(Exercise description)
Repeat, exactly as written, the line containing "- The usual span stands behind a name" and each line after it through the end of the data.

Recorded data:

-- -- --

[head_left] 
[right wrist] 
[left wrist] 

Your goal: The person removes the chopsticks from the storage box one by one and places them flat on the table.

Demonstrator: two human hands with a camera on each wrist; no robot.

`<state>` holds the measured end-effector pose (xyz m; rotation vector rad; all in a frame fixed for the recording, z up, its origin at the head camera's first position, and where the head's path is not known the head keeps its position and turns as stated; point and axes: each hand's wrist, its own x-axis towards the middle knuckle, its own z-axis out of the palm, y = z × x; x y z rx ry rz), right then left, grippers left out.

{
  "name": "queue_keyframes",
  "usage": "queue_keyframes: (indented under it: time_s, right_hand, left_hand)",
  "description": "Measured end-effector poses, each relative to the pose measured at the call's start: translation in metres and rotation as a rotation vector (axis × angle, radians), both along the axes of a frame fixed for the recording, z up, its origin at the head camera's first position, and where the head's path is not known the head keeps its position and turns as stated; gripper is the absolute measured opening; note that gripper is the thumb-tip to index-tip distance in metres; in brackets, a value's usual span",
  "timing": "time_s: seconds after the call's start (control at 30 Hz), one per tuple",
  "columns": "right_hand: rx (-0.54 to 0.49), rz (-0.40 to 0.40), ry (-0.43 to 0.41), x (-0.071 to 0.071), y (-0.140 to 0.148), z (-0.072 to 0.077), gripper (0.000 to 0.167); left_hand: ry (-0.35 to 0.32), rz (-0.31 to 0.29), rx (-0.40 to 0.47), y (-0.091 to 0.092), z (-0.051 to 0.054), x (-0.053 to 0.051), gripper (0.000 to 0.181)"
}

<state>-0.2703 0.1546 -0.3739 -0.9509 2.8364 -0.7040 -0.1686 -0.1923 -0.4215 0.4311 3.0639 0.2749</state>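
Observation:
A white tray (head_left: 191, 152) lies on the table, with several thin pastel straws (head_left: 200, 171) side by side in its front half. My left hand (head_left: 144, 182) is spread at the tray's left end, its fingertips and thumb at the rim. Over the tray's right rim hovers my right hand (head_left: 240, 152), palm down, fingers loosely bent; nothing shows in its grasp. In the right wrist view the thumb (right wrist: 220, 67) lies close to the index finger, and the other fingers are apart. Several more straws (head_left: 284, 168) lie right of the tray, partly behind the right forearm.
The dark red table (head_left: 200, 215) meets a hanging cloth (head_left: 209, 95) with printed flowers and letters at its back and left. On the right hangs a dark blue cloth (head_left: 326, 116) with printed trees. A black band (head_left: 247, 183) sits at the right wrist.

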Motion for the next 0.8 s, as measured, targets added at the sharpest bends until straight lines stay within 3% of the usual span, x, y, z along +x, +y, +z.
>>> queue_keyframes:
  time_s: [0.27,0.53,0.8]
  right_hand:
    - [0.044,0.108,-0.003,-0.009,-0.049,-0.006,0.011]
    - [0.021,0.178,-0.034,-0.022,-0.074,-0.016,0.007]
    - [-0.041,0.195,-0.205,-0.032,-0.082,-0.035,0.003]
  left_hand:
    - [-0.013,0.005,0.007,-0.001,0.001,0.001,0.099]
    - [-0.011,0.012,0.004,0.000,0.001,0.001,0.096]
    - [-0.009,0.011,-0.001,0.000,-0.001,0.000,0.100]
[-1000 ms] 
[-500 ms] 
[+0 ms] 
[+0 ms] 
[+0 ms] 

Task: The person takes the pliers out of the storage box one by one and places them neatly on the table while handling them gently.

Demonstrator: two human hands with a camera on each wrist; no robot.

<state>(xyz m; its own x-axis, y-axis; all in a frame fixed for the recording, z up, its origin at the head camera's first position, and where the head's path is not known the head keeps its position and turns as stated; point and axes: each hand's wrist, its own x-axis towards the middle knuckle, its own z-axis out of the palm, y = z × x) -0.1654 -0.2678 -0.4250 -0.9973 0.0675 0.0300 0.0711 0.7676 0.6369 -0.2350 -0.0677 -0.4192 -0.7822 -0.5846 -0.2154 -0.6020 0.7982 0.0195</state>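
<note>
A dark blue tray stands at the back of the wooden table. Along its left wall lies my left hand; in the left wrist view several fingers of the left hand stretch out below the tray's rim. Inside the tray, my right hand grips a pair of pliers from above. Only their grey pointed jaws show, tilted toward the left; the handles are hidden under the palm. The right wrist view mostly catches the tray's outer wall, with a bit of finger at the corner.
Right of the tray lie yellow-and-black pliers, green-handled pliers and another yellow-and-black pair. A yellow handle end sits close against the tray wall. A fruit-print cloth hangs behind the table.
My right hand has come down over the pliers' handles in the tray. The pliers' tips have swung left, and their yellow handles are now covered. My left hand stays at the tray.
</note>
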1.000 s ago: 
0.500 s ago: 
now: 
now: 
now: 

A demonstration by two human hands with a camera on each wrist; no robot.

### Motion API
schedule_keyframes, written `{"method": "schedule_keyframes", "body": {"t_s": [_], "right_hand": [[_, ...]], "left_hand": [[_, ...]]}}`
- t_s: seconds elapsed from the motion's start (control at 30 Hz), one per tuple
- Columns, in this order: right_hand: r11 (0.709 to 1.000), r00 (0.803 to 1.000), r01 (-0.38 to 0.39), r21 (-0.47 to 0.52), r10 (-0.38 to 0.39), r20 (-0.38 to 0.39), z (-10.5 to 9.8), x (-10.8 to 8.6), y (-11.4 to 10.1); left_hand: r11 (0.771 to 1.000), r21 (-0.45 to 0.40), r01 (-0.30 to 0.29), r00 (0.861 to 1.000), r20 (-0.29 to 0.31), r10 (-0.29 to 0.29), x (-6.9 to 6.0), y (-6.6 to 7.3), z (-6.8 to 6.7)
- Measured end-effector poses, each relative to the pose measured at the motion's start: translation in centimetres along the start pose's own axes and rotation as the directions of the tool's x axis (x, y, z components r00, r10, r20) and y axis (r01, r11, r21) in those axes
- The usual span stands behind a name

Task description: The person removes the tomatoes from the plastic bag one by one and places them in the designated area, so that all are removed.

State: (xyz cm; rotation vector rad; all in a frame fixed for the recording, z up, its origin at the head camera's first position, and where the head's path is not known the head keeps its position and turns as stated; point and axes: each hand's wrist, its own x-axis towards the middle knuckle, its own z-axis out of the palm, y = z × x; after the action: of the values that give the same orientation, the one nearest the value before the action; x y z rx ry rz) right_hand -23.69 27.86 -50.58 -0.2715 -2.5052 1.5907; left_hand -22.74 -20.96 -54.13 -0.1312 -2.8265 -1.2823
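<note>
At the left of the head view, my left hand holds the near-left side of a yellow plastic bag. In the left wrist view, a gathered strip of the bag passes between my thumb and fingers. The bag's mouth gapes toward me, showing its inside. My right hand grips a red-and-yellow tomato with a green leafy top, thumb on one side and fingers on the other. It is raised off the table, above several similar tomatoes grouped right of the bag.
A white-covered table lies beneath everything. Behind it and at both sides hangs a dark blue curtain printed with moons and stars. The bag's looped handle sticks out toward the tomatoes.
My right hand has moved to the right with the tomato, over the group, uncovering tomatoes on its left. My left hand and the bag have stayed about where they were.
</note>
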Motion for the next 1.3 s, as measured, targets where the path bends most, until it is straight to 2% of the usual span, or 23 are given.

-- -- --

(Solution to the exercise)
- The usual span stands behind a name

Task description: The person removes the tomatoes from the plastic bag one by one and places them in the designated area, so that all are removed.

State: (xyz cm; rotation vector rad; all in a frame fixed for the recording, z up, its origin at the head camera's first position, and where the head's path is not known the head keeps its position and turns as stated; point and axes: each hand's wrist, its own x-axis towards the middle knuckle, its own z-axis out of the palm, y = z × x; after the action: of the values that give the same orientation, the one nearest the value before the action; x y z rx ry rz) right_hand -23.69 27.86 -50.58 -0.2715 -2.5052 1.5907; left_hand -22.74 -20.96 -54.13 -0.1312 -2.8265 -1.2823
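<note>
At the left of the head view, my left hand holds the near-left side of a yellow plastic bag. In the left wrist view, a gathered strip of the bag passes between my thumb and fingers. The bag's mouth gapes toward me, showing its inside. My right hand grips a red-and-yellow tomato with a green leafy top, thumb on one side and fingers on the other. It is raised off the table, above several similar tomatoes grouped right of the bag.
A white-covered table lies beneath everything. Behind it and at both sides hangs a dark blue curtain printed with moons and stars. The bag's looped handle sticks out toward the tomatoes.
My right hand has moved to the right with the tomato, over the group, uncovering tomatoes on its left. My left hand and the bag have stayed about where they were.
</note>
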Motion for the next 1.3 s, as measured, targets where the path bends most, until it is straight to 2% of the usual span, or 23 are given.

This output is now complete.